2016 NAR PROFILE OF HOME BUYERS AND SELLERS
This summer, the National Association of Realtors (NAR) surveyed 5,465 home buyers and sellers for the 2016 National Association of Realtors® Profile of Home Buyers and Sellers. The study shows that in the past five years, affordability has tightened, and the time spent home shopping has fallen.
Where are buyers finding their home? Their agent? How strong is the relationship with agents/brokers these days? Let’s dig a little bit deeper.
How are buyers finding agents?
Fully 88 percent of buyers used an agent or broker, 6.0 percent purchased directly from a home builder, and only 1.0 percent purchased directly from the homeowner (representing a 3.0 percent drop from 2011).
Nearly half of all buyers (42 percent) found their agent through a friend, family member, or neighbor, and 11 percent used the same agent from their last transaction.
Historically, buyers hire the first agent they interview, which remains true in 2016 (70 percent of buyers only interviewed one agent during their search).
It should also be noted that the relationship is quite strong, with 88 percent of buyers responding that they would likely use their agent again.
What about the house hunting?
Nearly all buyers (90 percent) that use the web to house hunt also used an agent, while only 70 percent of buyers not using the web to house hunt used an agent.
On average, buyers spent 10 weeks searching for their home (down from the 12 weeks it took just five years ago). On average, buyers visited 10 homes during their search (down from 12 homes in 2011).
What tools were used to find a home in 2016 (versus 2011)? This is where the most exciting changes are taking place:
- 95 percent of buyers used the web to find a home (up from 88 percent).
- 92 percent used an agent to find a home (up from 87 percent).
- 49 percent used yard signs to find a home (down from 55 percent).
- 50 percent attended open houses to find a home (up from 45 percent).

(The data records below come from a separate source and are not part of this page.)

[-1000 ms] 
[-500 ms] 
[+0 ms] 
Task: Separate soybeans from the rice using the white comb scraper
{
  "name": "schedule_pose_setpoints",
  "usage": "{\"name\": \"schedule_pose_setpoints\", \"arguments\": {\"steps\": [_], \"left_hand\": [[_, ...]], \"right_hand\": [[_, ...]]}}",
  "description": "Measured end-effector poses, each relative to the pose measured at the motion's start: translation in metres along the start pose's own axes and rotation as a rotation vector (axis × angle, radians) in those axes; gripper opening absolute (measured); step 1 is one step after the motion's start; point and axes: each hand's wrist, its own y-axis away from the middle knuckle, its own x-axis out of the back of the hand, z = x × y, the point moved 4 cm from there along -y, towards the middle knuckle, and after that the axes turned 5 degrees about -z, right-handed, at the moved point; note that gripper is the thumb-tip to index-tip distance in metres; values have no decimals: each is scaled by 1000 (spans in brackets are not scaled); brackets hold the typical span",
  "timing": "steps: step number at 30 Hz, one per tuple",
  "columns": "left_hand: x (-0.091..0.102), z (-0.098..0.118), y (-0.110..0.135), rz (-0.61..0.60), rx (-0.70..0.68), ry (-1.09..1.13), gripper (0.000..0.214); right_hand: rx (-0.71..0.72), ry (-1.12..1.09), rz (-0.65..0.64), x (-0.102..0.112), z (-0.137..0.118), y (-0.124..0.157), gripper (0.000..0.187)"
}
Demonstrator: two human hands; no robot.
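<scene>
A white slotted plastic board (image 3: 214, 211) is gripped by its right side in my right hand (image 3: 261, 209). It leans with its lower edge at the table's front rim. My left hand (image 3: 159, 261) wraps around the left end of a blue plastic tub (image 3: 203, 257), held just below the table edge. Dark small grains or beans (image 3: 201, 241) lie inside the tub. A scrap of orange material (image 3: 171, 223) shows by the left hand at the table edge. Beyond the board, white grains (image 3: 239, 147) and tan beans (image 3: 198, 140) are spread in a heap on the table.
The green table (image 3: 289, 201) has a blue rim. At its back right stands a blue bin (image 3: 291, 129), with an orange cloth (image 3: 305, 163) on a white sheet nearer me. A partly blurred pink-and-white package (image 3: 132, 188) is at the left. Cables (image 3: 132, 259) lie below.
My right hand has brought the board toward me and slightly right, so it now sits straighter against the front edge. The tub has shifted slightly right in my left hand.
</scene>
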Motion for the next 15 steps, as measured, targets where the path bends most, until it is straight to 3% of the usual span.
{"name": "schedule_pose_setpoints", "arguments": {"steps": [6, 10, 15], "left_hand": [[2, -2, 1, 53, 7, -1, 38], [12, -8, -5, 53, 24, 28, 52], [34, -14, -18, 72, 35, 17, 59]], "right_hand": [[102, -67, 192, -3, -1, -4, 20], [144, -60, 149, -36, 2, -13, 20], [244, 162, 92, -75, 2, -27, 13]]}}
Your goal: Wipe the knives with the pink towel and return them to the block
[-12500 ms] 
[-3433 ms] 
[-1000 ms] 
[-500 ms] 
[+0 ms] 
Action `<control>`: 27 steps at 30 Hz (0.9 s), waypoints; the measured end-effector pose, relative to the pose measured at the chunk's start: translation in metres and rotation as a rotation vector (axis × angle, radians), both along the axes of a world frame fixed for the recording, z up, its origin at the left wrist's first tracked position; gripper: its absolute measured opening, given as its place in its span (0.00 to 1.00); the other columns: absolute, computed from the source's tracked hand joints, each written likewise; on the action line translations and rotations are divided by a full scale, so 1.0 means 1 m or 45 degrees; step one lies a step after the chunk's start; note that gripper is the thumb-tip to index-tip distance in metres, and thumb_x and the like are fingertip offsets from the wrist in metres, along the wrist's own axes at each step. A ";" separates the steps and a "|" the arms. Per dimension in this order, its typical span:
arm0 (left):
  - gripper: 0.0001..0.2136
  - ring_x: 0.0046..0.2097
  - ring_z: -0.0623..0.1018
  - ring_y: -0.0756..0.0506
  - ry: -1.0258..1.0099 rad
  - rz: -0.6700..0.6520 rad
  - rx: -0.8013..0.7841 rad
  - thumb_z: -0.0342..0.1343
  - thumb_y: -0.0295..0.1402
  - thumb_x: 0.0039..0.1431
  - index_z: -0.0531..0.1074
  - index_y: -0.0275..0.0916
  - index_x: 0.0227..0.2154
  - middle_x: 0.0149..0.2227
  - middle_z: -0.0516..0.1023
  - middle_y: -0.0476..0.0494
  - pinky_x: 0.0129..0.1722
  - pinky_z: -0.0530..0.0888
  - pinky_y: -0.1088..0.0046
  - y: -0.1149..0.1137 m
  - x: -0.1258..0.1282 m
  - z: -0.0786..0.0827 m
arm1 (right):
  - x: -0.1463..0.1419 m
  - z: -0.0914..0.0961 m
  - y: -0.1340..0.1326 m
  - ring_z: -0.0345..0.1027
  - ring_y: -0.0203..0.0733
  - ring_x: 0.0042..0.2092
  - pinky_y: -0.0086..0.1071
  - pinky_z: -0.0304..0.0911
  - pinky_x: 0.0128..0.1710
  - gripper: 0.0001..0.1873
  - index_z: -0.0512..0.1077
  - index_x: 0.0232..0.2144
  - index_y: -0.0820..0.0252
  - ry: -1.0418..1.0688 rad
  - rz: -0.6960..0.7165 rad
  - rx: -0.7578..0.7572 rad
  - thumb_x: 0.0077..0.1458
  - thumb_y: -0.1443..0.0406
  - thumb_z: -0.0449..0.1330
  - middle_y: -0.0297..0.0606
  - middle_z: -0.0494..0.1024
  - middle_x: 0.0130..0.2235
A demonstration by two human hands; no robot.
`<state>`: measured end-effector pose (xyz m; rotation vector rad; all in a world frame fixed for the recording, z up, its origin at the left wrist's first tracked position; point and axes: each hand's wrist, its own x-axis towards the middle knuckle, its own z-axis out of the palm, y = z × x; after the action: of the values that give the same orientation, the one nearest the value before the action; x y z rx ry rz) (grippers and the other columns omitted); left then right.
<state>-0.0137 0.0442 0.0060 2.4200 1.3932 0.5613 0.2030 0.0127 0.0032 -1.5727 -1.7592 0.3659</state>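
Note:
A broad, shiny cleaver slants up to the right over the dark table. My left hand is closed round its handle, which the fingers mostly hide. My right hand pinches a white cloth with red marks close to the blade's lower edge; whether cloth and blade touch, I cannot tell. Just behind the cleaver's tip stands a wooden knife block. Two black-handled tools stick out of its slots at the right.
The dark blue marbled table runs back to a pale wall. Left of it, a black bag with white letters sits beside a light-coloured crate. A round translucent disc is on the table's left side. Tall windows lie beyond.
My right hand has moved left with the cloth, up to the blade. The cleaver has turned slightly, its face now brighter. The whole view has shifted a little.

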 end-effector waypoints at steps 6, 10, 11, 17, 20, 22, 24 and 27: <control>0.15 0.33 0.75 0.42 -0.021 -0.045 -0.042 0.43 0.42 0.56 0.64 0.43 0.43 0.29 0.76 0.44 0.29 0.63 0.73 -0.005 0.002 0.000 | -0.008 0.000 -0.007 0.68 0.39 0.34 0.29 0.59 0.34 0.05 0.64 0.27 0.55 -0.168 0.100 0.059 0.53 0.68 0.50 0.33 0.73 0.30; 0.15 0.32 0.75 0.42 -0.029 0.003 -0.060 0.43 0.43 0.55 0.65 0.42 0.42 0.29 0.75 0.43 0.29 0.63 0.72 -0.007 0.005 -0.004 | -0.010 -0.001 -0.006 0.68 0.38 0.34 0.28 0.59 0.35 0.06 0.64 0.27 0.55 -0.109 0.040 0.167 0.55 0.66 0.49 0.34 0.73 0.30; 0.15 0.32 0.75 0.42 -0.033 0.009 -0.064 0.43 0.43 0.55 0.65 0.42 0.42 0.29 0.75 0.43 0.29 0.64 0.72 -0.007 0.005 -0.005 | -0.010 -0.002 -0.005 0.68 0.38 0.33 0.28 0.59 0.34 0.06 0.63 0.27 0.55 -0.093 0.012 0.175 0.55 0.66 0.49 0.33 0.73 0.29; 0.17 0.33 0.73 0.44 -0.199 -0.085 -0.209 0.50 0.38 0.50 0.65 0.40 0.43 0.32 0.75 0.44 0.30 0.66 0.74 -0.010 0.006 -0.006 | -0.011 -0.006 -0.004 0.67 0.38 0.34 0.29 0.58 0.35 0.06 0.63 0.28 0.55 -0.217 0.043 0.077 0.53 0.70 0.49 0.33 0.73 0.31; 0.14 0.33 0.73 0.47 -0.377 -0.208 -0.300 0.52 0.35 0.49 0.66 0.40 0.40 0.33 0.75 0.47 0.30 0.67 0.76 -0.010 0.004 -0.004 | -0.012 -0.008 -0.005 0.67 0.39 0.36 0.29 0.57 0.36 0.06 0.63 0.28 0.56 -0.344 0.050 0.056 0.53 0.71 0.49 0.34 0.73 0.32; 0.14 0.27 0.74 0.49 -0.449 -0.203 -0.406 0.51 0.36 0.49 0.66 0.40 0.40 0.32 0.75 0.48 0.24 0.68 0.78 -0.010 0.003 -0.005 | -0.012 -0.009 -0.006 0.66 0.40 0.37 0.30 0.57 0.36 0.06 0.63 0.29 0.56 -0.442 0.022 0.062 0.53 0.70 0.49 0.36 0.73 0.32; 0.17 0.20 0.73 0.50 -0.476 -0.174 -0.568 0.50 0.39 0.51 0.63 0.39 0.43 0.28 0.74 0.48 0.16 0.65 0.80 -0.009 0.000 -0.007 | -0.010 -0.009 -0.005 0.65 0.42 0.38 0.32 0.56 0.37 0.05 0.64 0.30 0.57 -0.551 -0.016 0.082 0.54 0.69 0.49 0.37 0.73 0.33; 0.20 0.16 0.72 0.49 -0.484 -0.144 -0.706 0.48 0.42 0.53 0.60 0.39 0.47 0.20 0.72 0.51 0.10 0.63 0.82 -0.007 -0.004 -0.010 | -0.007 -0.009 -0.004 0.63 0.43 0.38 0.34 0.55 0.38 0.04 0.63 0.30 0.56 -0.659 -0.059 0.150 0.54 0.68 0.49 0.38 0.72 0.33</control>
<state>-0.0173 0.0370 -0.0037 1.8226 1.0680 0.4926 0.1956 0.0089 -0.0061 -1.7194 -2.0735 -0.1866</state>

- 16 percent found a home through newspaper or print ads (down from 30 percent).
How buyers first learned about the home by ultimately bought (versus five years ago):
- 51 percent through the web (up 11 percent).
- 34 percent through their agent (down 1.0 percent).
- 8.0 percent through an open house (down 3.0 percent).
- 4.0 percent through a friend, relative, or neighbor (down 2.0 percent).
- 2.0 percent through a builder (down 3.0 percent).
- 1.0 percent through a print ad (down 1.0 percent).
- 1.0 percent directly from the seller (down 1.0 percent).
- under 1.0 percent through a magazine or home book (down from 1.0 percent).
If you’re marketing to buyers, knowing how they will find you and if they trend toward referring to you can give you the competitive advantage. While trends locally are still the most relevant to any broker or agent’s career, knowing the national trends can help pinpoint adjustments that should be made locally, or affirm decisions already being made.
The practice of real estate is changing given these rapidly altered circumstances surrounding home buyers and sellers, and it is important to be informed!